- **WHAT THE EXERCISE ASKS**
For the data below, please report each line where the word "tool" is found.

- **DATA RECORDS**
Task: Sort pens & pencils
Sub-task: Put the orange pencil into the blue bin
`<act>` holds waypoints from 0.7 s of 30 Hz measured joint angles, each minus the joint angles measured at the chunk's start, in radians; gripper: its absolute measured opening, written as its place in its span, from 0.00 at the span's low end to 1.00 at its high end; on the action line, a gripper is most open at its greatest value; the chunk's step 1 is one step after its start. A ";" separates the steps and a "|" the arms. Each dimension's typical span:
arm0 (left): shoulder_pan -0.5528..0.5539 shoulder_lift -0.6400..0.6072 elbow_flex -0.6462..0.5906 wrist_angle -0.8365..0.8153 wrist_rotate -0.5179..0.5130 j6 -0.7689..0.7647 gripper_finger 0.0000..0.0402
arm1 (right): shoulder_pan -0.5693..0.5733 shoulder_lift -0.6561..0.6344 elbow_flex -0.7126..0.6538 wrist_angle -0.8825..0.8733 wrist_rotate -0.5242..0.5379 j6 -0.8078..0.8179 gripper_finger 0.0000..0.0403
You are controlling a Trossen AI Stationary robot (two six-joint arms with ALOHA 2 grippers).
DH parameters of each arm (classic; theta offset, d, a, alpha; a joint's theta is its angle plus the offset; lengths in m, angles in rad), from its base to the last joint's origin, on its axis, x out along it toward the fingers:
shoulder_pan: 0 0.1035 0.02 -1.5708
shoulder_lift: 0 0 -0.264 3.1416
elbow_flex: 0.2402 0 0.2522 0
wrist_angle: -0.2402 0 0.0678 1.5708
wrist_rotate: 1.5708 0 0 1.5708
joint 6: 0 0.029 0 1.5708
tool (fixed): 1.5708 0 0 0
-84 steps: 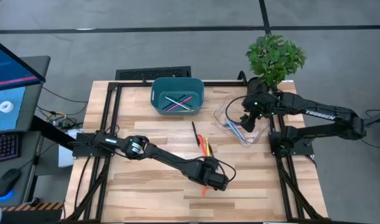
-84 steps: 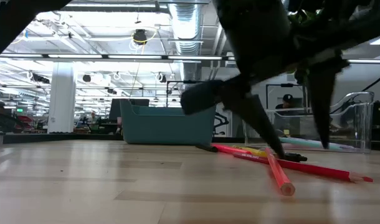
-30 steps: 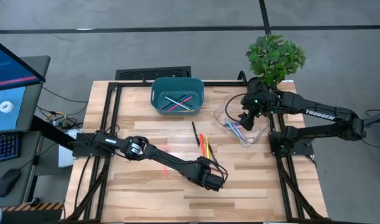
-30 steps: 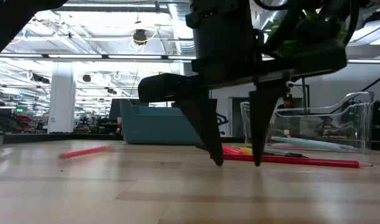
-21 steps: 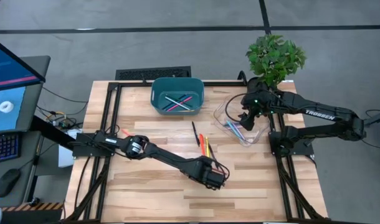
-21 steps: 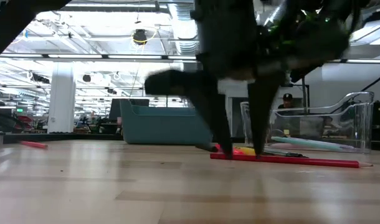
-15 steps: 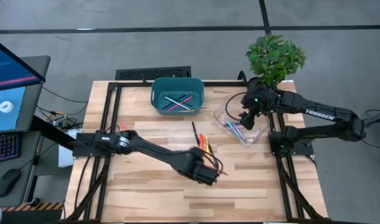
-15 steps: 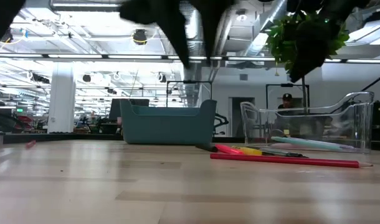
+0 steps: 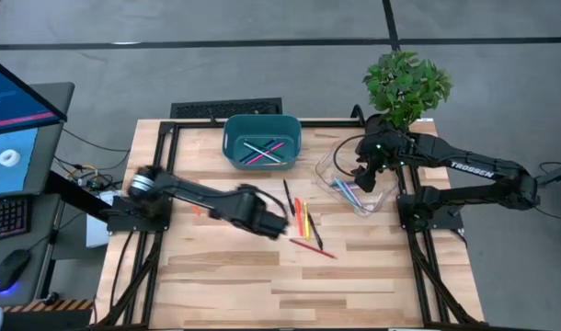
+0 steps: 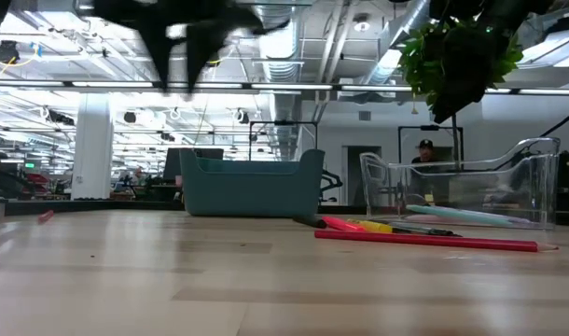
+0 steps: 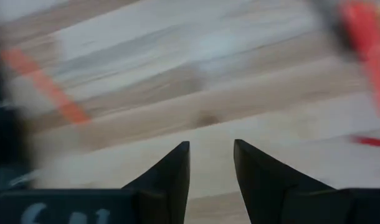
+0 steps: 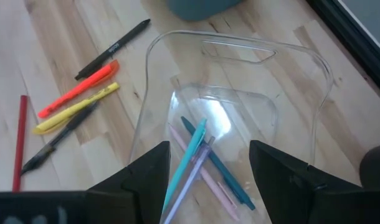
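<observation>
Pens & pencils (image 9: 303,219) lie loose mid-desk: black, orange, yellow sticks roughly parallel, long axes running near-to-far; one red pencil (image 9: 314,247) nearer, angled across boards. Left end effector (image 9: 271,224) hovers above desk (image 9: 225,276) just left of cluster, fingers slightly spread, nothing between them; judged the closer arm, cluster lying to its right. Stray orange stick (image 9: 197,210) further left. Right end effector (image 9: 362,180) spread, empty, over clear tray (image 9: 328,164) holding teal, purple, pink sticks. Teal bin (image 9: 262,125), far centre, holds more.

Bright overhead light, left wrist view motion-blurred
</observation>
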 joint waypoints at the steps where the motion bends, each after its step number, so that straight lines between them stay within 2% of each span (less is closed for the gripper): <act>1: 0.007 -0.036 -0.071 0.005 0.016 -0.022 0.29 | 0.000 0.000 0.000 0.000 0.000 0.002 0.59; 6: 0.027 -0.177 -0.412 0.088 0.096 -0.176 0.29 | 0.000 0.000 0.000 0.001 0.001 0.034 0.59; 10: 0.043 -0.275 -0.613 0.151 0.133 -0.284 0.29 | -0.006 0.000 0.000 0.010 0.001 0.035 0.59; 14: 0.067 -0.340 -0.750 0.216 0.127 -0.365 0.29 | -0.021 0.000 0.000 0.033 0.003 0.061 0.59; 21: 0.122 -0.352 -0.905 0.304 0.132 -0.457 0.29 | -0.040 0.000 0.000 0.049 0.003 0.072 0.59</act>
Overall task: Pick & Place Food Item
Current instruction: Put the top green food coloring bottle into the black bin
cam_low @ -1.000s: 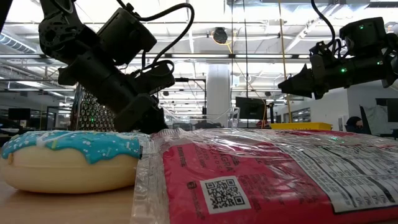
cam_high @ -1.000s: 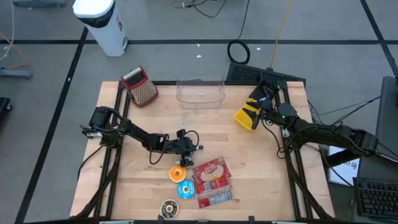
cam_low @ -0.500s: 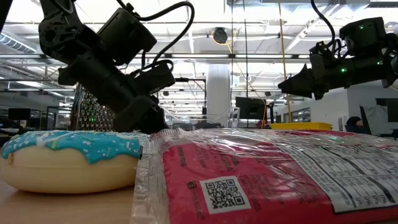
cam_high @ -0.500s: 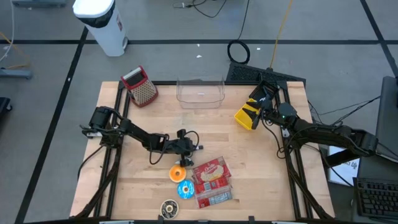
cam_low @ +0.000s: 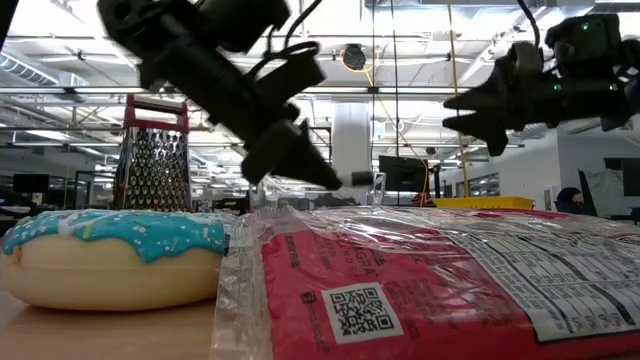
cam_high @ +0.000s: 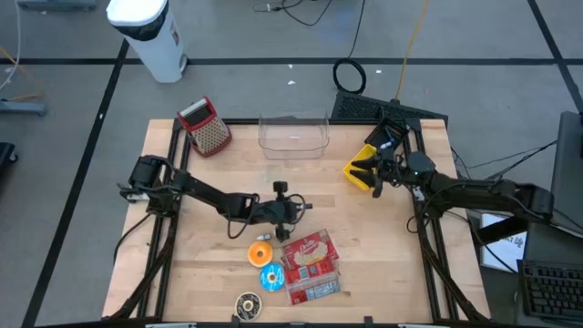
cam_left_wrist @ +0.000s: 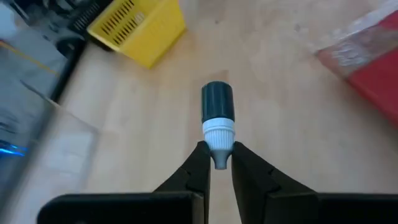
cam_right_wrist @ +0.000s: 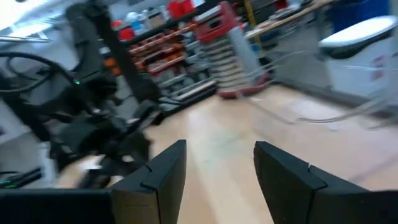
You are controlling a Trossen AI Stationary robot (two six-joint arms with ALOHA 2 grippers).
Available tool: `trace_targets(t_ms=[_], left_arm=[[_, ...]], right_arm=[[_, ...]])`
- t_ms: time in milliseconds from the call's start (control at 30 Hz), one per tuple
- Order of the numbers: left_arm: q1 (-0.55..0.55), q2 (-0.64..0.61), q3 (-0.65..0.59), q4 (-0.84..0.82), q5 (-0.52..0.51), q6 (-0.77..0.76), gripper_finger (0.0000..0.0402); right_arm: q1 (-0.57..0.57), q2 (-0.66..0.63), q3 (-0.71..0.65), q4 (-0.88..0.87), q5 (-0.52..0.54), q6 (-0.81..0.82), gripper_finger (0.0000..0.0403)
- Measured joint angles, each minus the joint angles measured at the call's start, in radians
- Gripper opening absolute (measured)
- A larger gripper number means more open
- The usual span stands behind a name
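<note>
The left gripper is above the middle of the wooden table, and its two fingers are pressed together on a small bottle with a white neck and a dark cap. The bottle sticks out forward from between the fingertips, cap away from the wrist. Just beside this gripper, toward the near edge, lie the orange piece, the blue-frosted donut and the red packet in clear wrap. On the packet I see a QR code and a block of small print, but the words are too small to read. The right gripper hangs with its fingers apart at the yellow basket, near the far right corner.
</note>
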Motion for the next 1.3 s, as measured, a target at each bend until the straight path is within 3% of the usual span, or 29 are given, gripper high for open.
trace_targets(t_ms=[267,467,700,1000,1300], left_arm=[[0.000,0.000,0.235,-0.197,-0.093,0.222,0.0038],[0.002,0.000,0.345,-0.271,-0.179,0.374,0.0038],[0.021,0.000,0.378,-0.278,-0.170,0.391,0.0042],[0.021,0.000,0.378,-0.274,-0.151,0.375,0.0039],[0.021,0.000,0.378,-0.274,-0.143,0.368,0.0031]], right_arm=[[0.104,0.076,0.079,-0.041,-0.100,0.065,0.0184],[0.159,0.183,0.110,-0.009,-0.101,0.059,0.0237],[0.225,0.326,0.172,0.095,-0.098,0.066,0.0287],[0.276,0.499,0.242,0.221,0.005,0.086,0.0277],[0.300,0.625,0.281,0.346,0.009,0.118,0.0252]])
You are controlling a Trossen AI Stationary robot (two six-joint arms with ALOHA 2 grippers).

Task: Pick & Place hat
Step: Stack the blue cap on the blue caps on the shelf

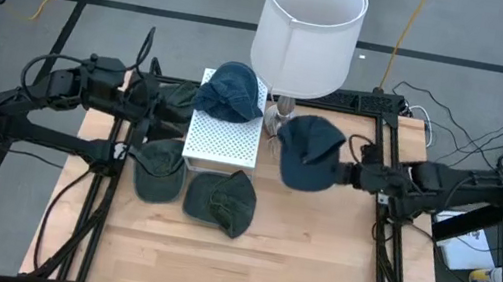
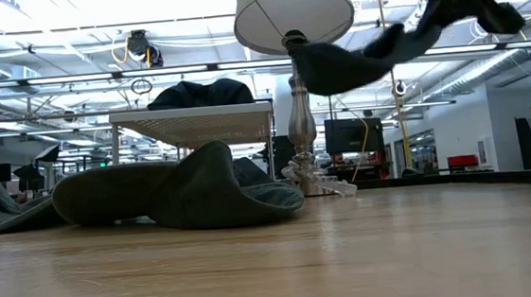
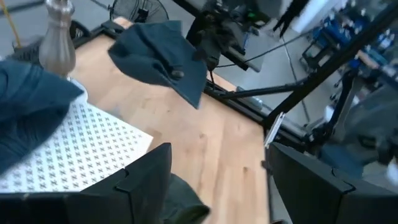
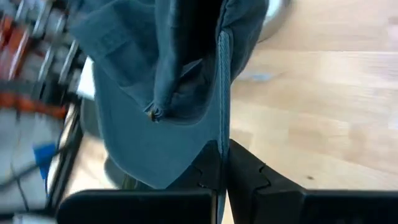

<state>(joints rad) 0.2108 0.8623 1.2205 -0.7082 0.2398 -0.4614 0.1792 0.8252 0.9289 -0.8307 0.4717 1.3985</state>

- **ANSWER TO THIS PROBLEM**
tool (fixed): 1.5708 0 0 0
Available tool: `trace_targets(t_ms=[_], left_arm=[[_, ...]], right_arm=[[_, ...]])`

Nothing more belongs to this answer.